▼
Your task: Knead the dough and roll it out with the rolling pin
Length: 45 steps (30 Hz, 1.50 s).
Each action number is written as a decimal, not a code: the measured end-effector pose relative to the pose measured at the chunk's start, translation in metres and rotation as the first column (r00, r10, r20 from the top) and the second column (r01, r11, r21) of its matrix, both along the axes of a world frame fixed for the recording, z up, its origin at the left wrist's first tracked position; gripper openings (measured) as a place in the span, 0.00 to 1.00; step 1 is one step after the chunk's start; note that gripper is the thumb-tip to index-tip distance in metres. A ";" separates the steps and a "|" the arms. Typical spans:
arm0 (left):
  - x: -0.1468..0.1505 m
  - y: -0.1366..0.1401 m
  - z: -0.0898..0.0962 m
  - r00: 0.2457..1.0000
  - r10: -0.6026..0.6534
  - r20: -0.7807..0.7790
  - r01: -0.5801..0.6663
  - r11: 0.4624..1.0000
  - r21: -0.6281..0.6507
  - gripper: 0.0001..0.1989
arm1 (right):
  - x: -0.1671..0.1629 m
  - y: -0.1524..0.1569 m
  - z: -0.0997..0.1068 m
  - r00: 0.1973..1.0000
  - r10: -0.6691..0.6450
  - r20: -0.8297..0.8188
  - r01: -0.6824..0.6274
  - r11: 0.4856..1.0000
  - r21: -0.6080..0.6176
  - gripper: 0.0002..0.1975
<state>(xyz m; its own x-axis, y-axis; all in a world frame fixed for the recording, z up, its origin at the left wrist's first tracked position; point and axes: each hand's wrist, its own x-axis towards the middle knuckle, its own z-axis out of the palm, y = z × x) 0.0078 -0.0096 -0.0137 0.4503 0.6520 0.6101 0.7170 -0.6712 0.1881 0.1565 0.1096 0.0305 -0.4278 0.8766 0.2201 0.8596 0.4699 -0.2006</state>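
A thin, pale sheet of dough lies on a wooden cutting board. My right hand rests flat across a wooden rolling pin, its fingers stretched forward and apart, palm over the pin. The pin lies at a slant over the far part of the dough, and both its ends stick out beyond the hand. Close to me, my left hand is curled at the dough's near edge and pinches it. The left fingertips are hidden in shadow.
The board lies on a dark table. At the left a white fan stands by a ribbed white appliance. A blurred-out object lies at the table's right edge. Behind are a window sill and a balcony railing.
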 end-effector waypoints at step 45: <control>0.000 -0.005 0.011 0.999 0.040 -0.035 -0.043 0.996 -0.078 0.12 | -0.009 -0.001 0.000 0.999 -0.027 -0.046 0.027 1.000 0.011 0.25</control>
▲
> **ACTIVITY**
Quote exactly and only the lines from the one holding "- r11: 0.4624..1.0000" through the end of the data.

> **ANSWER BOX**
  - r11: 0.4624..1.0000
  - r21: -0.6281..0.6507
  - gripper: 0.0001..0.1989
arm1 (right):
  - x: -0.1671..0.1629 m
  - y: -0.1524..0.1569 m
  - z: -0.0997..0.1068 m
  - r00: 0.1973..1.0000
  - r10: -0.6691..0.6450
  - r20: -0.8297..0.8188
  - r01: -0.6824..0.6274
  - r11: 0.4856..1.0000
  - r21: -0.6080..0.6176
  - gripper: 0.0002..0.1975
<state>(xyz m; its own x-axis, y-axis; all in a world frame fixed for the recording, z up, its origin at the left wrist's first tracked position; point and axes: each hand's wrist, its own x-axis towards the middle knuckle, its own z-axis out of the palm, y = z × x) 0.0078 -0.0096 -0.0137 0.4503 0.6520 0.6101 0.7170 -0.6712 0.1881 0.1565 0.1096 0.0305 -0.4278 0.8766 0.2201 0.8596 0.4699 -0.2006</state>
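A thin, pale sheet of dough lies on a wooden cutting board. My right hand rests flat across a wooden rolling pin, its fingers stretched forward and apart, palm over the pin. The pin lies at a slant over the far part of the dough, and both its ends stick out beyond the hand. Close to me, my left hand is curled at the dough's near edge and pinches it. The left fingertips are hidden in shadow.
The board lies on a dark table. At the left a white fan stands by a ribbed white appliance. A blurred-out object lies at the table's right edge. Behind are a window sill and a balcony railing.
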 end-effector waypoints at step 45: <control>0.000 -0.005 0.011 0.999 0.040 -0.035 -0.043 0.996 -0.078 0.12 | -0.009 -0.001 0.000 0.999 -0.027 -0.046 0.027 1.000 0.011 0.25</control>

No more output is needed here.